Biru, aku tak bisa bercerita langsung padamu. Kutuliskan resahku ini, dan tak akan sampai padamu. Maaf, aku harus menjadikan rahasia ini sebagai milikku sendiri. Biarlah diari ini menjadi bukti, aku telah bercerita padamu, telah berbagi. Bahwa di saat-saat paling pedih pun dalam hidupku, engkaulah sumber energiku, Biru. Kepadamulah kukabarkan semuanya, meski kali ini engkau cuma sosok yang kuhadirkan dalam anganku saja.

 

******

 

“Ila, tahu tidak mengapa banyak orang yang merasa tidak bahagia dengan hidupnya?”

Kuurungkan membuka pintu mobil. Tak biasa Papa mengajak bicara dalam situasi yang pendek seperti ini. Biasanya, Papa hanya berpesan, “Riangkan hatimu, hari ini pasti menyenangkan,” dan mendadaiku yang melangkah ke halaman sekolah. Pasti ada sesuatu. Apakah Papa melihat ada yang berubah dengan diriku?

“Maksud Papa apa Ila terlihat tidak bahagia?”

Papa tertawa. “Kamu itu, selalu saja mengambil kesimpulan…, dan salah. Papa tidak mengatakan dirimu, hanya bertanya apakah Ila tahu apa sebab orang sering merasa tidak bahagia dengan hidupnya. Kalau Ila ya pasti bahagia, ada Papa yang sebaik ini, dan ada Mama yang sesempurna itu. Iya, kan?”

Aku menggeleng.

“Lho, jadi Ila tidak bahagia?” suara Papa agak bergetar, seperti terkejut.

Aku tertawa. “Papa itu selalu saja menyimpulkan…, dan salah. Ila menggeleng itu karena tidak tahu mengapa banyak orang yang tidak bahagia. Bukan karena Ila tidak bahagia dengan keluarga kita.”

Papa meninju pundakku, tersenyum. “Kamu itu, mulai pintar membolak-balik kata.
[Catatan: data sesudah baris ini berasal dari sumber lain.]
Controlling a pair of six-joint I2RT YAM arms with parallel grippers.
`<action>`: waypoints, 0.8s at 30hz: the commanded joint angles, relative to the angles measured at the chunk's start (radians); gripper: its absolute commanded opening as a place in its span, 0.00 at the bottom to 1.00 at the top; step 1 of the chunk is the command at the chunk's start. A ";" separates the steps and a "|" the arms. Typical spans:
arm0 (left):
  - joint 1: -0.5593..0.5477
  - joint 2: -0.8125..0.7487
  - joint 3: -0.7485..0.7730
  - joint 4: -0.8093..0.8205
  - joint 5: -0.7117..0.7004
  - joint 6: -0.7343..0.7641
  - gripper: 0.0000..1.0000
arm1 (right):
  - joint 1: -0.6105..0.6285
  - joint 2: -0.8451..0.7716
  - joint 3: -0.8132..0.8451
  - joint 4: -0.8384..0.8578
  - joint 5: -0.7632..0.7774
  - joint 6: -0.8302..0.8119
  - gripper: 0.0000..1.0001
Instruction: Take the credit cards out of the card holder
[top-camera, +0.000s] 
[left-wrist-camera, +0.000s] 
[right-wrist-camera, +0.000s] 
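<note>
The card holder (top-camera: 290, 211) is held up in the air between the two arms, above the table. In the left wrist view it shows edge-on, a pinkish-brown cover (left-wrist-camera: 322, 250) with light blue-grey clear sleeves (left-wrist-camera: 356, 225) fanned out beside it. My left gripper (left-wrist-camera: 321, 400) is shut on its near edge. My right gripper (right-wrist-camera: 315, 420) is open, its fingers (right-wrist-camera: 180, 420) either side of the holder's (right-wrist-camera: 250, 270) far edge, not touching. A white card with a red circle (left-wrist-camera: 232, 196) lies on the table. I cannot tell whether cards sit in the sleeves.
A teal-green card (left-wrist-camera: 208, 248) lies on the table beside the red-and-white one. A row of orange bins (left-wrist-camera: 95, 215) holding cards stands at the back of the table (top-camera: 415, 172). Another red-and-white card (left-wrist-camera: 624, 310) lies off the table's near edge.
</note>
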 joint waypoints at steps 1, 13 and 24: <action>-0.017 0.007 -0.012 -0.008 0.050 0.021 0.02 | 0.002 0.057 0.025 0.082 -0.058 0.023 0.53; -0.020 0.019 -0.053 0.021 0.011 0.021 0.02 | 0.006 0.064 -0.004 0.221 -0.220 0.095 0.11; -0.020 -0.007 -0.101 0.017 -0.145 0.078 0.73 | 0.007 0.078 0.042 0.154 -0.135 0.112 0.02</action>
Ya sudah, sana turun, nanti terlambat.”

“Lho, terus apa sebabnya orang merasa tidak bahagia dengan hidupnya, Papa?”

Dari tasnya, Papa mengambil selembar kertas kecil berlipat. “Nih, baca di kelas.” Papa menggenggamkan kertas itu, menarikkan pundakku agar hidungnya menjangkau keningku. “Gembirakan dirimu…” bisiknya.

Aku bergegas turun. Kujejalkan kertas berlipat itu ke saku tasku.

Di dalam kelas, segera kubuka lipatan kertas itu. Ada tulisan tangan Papa, bertinta biru, bertandatangan. Aku tersenyum. Papa selalu saja bisa melakukan hal-hal yang membuat aku bahagia. Kubaca kalimat yang cuma dua baris itu. “Angan-angan. Memanjangkan kenyataan. Membenihkan praduga dan syakwasangka, menanam ketakutan dan kesedihan. Itulah sebabnya, Ila. Jadi, jika Ila ingin terus dalam lingkupan suasana bahagia, semailah kepercayaan bahwa kebaikan tidak akan pernah mengkhianati dirimu. Bahwa yang tampak di mata terkadang bukan kenyataan yang sebenarnya, dan jangan dipanjangkan menjadi cerita dengan praduga dan wasangka.”

Aku membaca berkali-kali, mencoba mencerna. Ah, iya aku ingat, Papa pasti tengah memintaku untuk tak seperti Fenny Rose, pembawa acara “Silet”, yang selalu berpraduga atas sebuah peristiwa.

Tapi, memangnya aku tengah menduga-duga apa??